Information Architecture -- Bring the University's Information Inventory Under Control

This paper was presented at the 1997 CAUSE annual conference and is part of the conference proceedings, "The Information Profession and the Information Professional," published online by CAUSE. The paper content is the intellectual property of the author. Permission to print out copies of this paper is granted provided that the copies are not made or distributed for commercial advantage and the source is acknowledged. To copy or disseminate otherwise, or to republish in any form, print or electronic, requires written permission from the author and CAUSE. For further information, contact CAUSE at 303-449-4430 or send e-mail to [email protected].

Information Architecture
Bring the University's Information Inventory Under Control

Laura Cisneros
Data Administrator
University of Arizona

David Hunt
Data Administrator
Center for Computer and Information Technology
University of Arizona

Donald McCollam
Senior Applications Systems Analyst
University of Arizona

Abstract - The University of Arizona recognizes data as an asset. This paper covers the University's efforts to manage institutional data and the events that led to developing an Information Architecture (IA). This paper will explore what an Information Architecture is; the process for developing the IA; the arguments for doing an IA; the benefits of an IA; and, issues that have surfaced during the course of this project.

Introduction

In 1994 the University of Arizona engaged in a comprehensive assessment of its current information technology environment and identified its major goals in a plan that looked to the twenty-first century. That plan, "Strategic Directions for the Year 2000" focused on the development of an integrated information environment. This included integrating the operational systems, developing information systems (i.e., a data warehouse), and consolidating redundant business processes. Essentially this shift, from a process based systems environment to a data centric information environment, meant a change in our historical approach to system development. No longer would systems be purchased or developed in isolation. Collaboration would be the cornerstone of integrated data, consolidating business units, and refining data into information.

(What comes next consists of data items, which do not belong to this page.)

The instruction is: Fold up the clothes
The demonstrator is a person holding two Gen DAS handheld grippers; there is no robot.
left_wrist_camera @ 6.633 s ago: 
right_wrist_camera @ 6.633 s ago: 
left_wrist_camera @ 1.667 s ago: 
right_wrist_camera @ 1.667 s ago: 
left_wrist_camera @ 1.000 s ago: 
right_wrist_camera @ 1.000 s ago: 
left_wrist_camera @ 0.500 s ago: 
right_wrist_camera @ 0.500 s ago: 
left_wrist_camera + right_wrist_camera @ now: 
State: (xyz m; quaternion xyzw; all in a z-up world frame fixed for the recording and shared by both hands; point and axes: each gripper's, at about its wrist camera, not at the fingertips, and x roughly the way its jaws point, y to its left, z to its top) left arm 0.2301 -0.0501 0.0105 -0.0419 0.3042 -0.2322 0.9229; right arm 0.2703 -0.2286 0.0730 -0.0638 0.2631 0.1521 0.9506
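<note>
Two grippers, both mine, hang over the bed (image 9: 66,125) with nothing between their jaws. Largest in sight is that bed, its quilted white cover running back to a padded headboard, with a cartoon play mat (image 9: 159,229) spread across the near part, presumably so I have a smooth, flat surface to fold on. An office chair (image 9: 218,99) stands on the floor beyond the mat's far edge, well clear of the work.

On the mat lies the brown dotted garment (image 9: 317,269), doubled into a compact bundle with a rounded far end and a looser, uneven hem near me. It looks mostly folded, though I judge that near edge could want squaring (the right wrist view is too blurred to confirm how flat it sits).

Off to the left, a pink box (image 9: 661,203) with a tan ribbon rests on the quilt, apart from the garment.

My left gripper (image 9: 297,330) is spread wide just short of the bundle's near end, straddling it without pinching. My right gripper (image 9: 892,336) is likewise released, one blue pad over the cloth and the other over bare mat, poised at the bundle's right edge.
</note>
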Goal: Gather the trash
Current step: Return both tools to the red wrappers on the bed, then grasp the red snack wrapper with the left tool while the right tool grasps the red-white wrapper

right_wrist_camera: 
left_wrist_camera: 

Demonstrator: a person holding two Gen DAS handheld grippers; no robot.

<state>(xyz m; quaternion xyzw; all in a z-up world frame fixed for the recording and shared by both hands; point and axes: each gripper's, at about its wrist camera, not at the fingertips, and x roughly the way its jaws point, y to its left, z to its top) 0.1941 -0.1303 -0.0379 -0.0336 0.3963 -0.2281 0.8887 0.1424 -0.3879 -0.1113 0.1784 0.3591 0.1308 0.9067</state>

The effort to integrate data began with the formation of a working group of University Data Stewards. Before data could be integrated some understanding of what data were essential to the operation of the university was needed. The Data Stewards Work Group began by exploring the discipline of data administration. While learning about data administration they began establishing some of the fundamental tools that would support their efforts. To-date they:

adopted data naming standards
established standard abbreviations
wrote an employee data access policy
formulated data access rules
compiled a glossary of data and computing terms
examined methods for identifying, collecting and documenting business rules
started exploring the issues and problems surrounding data integrity.

The Data Stewards Work Group needed a way to store the inventoried data. They considered the products that were available but found none that provided the functionality that they were looking for. The decision was made to develop an application in-house. The application that was developed utilized the latest technologies: object oriented language; relational database; client server; graphical user interface; and, more recently has been converted to a Web application.

The IDC contains entities and entity definitions; entity attributes and attribute definitions; alias information about each attribute (i.e., where it's stored, how it's formatted, how it's named); data steward names and contact points; administrative system names and descriptions; and, rules that control the access of certain pieces of data (i.e., "student grade"; is classified as "limited access" data), and other useful information. The IDC can be accessed through this URL: http://da.arizona.edu/ds

In 1995, during the time the Data Stewards Work Group worked on their tasks, an RFP was written seeking professional development strategies in Business Process Engineering and Information Architecture development. The contract was awarded to Texas Instruments Inc. The University formed two teams; one to learn Business Process Engineering techniques and one to learn the to develop an Information Architecture (IA).

A team comprised of data analysts from the Computer Center and representatives from the Data Stewards Work Group met with a consultant from Texas Instrument to develop an IA for the University.

What is an Information Architecture?

An IA is a comprehensive view of the business activities of the enterprise and the data required for its operation. An IA is comprised of logical data models based on the activities which have been confirmed as a complete, correct, and stable statement of the business as it currently operates and is likely to operate in the foreseeable future. The IA is developed independent of organizational structure and technology trends.

How is an Information Architecture Developed?

An IA is developed through interviews with University employees who are most knowledgeable about a particular business area. Typically two to three employees from a business area meet with two IA modelers. A minimum of two meetings are scheduled with each business unit, one for conducting the interviews and one for verifying the accuracy of the information collected. More than two sessions may be required in more complex business situations. The steps for developing an IA are:

Through the interviews the modelers identify the subject areas important to the business unit. These subject areas are called "entities". An entity is loosely defined as anything that the University is interested in. It can be a concept, person, place, event, or thing.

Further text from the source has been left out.